Pese a todo, en nuestra opinión, el balance de este proceso, a veces extenuante, es objetivamente positivo. La segunda generación de Estatutos supone un avance en la mejora sustancial del modelo autonómico, el cual, además, se ha visto acompañado de otras iniciativas de coordinación y cooperación interinstitucionales del todo imprescindibles.

Respecto a Cataluña, el Estatuto de 2006 permite lograr el nivel de autogobierno más alto dentro del actual marco constitucional, acompañado como va de una nueva financiación autonómica y de unas imprescindibles inversiones en infraestructuras.
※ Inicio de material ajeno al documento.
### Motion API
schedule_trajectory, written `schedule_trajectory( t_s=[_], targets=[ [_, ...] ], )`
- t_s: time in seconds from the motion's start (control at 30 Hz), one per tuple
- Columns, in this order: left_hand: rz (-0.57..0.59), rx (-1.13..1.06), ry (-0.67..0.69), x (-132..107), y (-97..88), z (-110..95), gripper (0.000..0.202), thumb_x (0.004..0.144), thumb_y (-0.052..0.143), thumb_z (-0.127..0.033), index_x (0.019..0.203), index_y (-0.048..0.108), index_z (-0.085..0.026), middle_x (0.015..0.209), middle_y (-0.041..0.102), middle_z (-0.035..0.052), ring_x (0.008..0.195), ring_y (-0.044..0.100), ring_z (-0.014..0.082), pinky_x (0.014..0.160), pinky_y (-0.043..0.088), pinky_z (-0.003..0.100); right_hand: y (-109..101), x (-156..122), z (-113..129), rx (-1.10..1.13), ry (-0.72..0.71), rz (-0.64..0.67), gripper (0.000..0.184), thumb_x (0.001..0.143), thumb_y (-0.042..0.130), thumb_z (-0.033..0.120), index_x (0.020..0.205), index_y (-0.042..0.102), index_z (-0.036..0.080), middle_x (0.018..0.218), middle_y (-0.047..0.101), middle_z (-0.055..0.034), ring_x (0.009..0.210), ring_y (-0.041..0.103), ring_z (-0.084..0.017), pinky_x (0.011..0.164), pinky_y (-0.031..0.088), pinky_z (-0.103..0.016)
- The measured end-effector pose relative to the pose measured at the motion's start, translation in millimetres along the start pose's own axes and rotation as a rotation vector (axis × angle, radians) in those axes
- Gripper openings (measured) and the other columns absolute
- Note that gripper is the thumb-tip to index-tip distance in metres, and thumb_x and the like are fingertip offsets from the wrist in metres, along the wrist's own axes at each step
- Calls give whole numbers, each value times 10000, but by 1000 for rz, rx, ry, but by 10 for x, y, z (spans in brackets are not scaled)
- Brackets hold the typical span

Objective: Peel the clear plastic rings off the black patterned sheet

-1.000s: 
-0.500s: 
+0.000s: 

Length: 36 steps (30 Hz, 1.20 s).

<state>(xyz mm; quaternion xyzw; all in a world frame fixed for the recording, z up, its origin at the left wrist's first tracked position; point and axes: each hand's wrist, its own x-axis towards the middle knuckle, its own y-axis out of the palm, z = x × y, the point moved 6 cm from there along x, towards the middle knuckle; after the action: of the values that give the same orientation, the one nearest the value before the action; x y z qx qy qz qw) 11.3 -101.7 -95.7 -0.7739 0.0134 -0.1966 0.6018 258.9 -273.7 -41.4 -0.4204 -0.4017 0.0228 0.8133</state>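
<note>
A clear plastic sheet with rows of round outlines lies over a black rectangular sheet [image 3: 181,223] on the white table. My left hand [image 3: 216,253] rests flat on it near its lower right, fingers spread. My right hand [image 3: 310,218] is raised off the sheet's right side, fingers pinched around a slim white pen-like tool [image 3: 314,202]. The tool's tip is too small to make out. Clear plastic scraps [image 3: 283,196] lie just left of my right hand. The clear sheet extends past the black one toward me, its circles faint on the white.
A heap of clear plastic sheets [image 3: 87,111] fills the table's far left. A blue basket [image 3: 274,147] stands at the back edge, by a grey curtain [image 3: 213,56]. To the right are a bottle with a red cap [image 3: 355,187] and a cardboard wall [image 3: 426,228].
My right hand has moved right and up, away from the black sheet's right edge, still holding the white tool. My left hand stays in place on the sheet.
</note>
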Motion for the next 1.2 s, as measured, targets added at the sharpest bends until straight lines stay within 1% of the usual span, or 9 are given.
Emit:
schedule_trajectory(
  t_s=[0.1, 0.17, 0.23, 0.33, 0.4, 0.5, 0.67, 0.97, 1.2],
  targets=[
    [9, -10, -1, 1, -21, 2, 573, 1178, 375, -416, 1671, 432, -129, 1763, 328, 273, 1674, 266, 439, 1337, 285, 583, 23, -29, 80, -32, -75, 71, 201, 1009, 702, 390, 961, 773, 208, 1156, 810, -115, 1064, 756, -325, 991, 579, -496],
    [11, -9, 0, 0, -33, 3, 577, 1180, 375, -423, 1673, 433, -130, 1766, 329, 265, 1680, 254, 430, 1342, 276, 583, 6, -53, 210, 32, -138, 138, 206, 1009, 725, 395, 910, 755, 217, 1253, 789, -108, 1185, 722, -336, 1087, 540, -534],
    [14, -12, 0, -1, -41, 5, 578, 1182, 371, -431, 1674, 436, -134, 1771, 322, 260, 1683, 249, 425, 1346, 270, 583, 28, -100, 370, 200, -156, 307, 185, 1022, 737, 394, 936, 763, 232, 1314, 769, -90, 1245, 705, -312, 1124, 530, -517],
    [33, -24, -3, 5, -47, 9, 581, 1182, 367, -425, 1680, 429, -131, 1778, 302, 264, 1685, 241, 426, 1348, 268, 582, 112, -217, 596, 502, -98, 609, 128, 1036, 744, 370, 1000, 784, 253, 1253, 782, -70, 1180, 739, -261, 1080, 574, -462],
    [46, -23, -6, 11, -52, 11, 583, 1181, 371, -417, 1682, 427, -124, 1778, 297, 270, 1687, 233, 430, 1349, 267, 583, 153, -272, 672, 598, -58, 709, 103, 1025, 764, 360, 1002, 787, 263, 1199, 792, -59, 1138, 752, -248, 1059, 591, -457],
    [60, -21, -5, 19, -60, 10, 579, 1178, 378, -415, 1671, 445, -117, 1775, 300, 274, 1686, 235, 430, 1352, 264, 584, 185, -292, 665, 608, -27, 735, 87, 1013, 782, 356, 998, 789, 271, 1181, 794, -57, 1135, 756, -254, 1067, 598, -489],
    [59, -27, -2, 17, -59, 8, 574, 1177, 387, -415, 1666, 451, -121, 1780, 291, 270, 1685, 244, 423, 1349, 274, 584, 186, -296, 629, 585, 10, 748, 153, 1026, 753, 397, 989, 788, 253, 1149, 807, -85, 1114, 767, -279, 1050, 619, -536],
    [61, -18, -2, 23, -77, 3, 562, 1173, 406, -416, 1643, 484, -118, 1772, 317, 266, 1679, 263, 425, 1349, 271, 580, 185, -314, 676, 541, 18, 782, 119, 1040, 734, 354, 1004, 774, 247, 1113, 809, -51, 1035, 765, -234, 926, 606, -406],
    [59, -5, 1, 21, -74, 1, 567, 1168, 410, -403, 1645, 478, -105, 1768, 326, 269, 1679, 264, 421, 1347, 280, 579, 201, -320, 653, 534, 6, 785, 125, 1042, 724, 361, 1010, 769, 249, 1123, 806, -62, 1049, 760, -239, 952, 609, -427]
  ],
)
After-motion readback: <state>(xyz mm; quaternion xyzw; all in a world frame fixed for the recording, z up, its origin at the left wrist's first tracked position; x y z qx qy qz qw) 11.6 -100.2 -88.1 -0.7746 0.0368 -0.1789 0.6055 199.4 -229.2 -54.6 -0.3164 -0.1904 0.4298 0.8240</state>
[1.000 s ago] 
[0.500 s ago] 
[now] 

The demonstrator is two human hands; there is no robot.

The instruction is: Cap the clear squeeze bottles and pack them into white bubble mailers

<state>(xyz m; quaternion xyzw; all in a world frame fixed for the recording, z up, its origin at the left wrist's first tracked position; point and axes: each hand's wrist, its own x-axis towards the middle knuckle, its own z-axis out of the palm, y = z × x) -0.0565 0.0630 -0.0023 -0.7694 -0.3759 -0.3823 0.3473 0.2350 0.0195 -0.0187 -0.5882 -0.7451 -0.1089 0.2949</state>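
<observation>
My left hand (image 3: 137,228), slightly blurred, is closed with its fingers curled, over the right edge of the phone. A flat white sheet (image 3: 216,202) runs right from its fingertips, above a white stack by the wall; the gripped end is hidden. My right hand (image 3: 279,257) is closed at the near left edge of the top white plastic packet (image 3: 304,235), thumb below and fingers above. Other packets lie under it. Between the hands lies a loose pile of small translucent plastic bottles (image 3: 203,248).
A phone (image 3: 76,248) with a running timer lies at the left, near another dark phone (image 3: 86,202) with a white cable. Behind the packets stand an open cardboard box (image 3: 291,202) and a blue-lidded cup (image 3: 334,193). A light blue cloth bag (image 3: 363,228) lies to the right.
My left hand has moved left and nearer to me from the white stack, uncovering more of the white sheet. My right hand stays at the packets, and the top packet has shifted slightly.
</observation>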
La oportunidad para la España plural sigue estando vigente hoy en día. Porque, fijémonos bien: lo que el catalanismo anhela para España cae más en el terreno de lo que denominaríamos cultural y político que en el campo estrictamente jurídico o competencial. El catalanismo desea que la aceptación de la diversidad lingüística, cultural e identitaria, no sea solo una aportación que se realiza desde Cataluña -por cierto, igualmente diversa- y desde otras comunidades autónomas, sino una idea aceptada y asumida por la centralidad de la cultura política española. Este es el verdadero objetivo del relato en construcción sobre la España plural; objetivo previo a necesarias, aunque hoy por hoy imposibles, reformas constitucionales.

Para alcanzarlo es necesario trabajar en dos direcciones. Primero, ganando el debate cultural y político a las dos corrientes que articulan la regresión. Para ello, el catalanismo ha de jugar a fondo su dimensión hispánica, fuera de toda ambigüedad (Cataluña no es una nación desprovista de Estado como algunos insisten en formular). Y la cultura política española mayoritaria ha de aceptar con normalidad su dimensión catalana y la propia catalanidad. Pero esto no se producirá, o lo hará con muchísimas dificultades, si no somos capaces de provocar previamente una inflexión en el clima de pesimismo, insatisfacción y desconfianza que se ha instalado en buena parte de cuerpo social, político e intelectual, como un dato indiscutible de la realidad, a la hora de juzgar las relaciones de Cataluña con el resto de España.

Y segundo, o mejor dicho, paralelamente, es necesario desarrollar todas las posibilidades que la segunda generación de Estatutos, con el catalán al frente, y la propia Constitución hacen posible en la profundización del modelo autonómico y en el reconocimiento de la diversidad lingüística y cultural de España. Únicamente así podremos hacer frente al asedio de la regresión.

Joaquim Coll, historiador y Daniel Fernández, diputado a Cortes por el PSC. Son autores del libro A favor de España y del catalanismo. Un ensayo contra la regresión política, Edhasa, 2010.